_Exercise_:
The entries below contain a line with "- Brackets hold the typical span" and a line with "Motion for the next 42". Retype exactly everything from the first down to the second, both included, and nothing else.

▬▬▬▬▬▬

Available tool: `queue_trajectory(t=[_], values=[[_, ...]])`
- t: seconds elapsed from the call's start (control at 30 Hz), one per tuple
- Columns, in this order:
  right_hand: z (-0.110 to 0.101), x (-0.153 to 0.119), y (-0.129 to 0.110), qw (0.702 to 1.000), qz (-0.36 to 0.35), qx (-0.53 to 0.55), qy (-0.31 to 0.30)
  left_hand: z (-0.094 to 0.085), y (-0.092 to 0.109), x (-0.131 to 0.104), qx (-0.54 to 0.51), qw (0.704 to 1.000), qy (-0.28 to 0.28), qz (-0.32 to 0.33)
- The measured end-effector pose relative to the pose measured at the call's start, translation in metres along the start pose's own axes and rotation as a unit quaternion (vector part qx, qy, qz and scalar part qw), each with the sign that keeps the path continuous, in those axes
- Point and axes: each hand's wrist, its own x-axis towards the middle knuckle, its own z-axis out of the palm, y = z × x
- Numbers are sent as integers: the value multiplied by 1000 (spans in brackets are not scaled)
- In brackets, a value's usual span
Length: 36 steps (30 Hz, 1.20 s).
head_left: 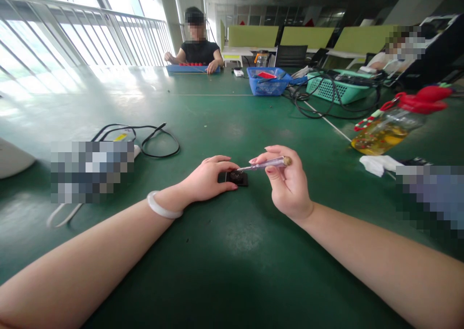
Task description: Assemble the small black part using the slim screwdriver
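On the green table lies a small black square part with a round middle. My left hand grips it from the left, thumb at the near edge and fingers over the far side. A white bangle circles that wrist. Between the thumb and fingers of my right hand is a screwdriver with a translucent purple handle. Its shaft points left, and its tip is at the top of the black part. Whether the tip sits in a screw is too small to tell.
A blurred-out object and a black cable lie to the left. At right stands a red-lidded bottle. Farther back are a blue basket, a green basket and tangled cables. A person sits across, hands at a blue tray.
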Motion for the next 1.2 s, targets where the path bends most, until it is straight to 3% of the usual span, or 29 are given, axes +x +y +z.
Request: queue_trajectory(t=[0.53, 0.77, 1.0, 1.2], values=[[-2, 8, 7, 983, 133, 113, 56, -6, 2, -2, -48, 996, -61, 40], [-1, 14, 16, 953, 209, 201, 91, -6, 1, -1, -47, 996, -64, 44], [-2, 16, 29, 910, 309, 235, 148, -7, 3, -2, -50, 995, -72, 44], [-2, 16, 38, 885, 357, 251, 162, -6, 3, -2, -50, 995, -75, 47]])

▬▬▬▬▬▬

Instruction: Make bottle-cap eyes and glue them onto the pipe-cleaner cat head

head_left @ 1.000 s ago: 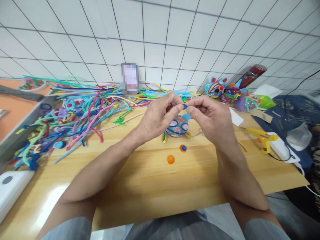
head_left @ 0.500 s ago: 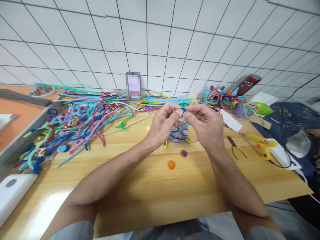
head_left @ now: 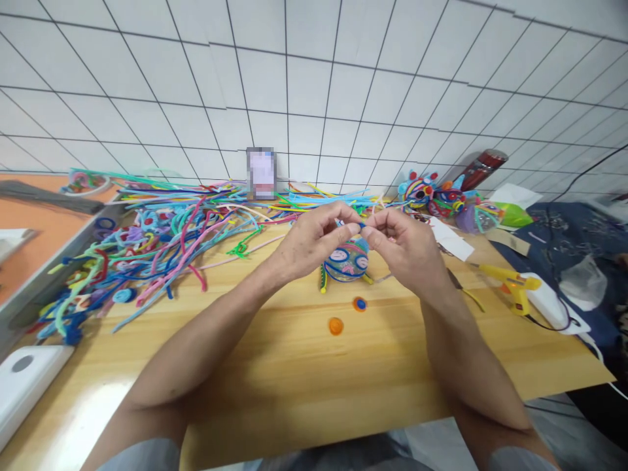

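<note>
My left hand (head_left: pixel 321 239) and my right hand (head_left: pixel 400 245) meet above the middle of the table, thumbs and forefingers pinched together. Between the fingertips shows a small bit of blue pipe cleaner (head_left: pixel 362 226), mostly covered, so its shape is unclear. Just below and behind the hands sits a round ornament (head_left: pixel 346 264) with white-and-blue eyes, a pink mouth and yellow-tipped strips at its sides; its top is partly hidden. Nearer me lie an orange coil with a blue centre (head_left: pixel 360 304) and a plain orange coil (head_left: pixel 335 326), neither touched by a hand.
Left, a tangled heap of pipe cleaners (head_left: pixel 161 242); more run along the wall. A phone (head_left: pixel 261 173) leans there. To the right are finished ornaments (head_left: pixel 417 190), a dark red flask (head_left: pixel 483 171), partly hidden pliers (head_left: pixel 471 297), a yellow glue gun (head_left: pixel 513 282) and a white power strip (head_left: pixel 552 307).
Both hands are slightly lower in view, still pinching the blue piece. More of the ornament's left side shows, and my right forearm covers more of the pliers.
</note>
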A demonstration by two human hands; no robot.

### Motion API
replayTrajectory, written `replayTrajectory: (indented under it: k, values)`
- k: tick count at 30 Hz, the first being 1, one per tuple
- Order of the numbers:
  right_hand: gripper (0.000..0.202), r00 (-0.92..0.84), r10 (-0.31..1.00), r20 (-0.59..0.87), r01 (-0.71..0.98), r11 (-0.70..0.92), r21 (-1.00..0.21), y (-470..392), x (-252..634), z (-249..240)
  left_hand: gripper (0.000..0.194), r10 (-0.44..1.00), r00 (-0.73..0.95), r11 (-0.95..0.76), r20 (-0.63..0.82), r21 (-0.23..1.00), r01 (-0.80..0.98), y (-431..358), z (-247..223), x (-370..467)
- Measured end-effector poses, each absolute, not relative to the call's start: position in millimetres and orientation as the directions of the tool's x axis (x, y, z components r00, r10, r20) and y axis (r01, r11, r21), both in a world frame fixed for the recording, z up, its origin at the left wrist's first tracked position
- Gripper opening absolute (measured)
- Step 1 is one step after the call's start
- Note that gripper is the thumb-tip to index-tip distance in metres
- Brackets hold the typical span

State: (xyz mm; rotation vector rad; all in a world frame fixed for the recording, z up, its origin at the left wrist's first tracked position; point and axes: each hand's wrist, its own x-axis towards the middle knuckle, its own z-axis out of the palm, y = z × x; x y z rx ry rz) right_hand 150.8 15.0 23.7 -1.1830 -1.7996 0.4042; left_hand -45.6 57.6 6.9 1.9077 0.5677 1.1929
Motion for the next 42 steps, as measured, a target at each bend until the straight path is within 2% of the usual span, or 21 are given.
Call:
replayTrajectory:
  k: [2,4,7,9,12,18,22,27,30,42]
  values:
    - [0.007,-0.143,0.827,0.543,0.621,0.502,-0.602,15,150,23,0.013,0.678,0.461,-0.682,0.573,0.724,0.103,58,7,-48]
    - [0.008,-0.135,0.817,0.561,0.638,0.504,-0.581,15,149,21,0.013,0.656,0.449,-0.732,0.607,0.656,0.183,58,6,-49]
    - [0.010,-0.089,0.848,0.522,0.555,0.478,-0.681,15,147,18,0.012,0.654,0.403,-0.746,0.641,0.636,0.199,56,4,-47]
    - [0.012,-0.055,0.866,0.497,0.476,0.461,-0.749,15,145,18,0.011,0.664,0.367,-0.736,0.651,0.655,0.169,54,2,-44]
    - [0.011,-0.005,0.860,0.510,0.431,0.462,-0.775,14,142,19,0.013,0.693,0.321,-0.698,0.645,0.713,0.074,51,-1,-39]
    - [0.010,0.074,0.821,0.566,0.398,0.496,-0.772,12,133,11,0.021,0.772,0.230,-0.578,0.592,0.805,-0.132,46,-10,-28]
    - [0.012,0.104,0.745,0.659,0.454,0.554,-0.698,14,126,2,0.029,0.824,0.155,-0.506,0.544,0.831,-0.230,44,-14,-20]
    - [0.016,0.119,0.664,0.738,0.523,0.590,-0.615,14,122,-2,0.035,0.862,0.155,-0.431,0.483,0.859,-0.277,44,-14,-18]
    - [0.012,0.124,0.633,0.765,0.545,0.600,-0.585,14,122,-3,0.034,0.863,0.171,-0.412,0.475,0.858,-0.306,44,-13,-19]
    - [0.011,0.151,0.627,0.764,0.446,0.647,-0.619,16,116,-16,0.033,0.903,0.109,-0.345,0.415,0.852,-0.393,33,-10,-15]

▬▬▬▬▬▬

_Response for this exercise_:
- Brackets hold the typical span

State: (xyz mm; rotation vector rad; all in a world frame fixed for the recording, z up, its origin at the left wrist's first tracked position; point and axes: each hand's wrist, its own x-axis towards the middle knuckle, its own z-axis out of the palm, y = z × x; x y z rx ry rz) right_hand 150.8 15.0 23.7 -1.1830 -1.7996 0.4042; left_hand -45.6 57.6 6.9 1.9077 0.5677 1.1929
Motion for the next 42 steps, as measured, a target at each bend until the straight path is within 2% of the usual span, or 21 are given.

None of the exercise remains to be done.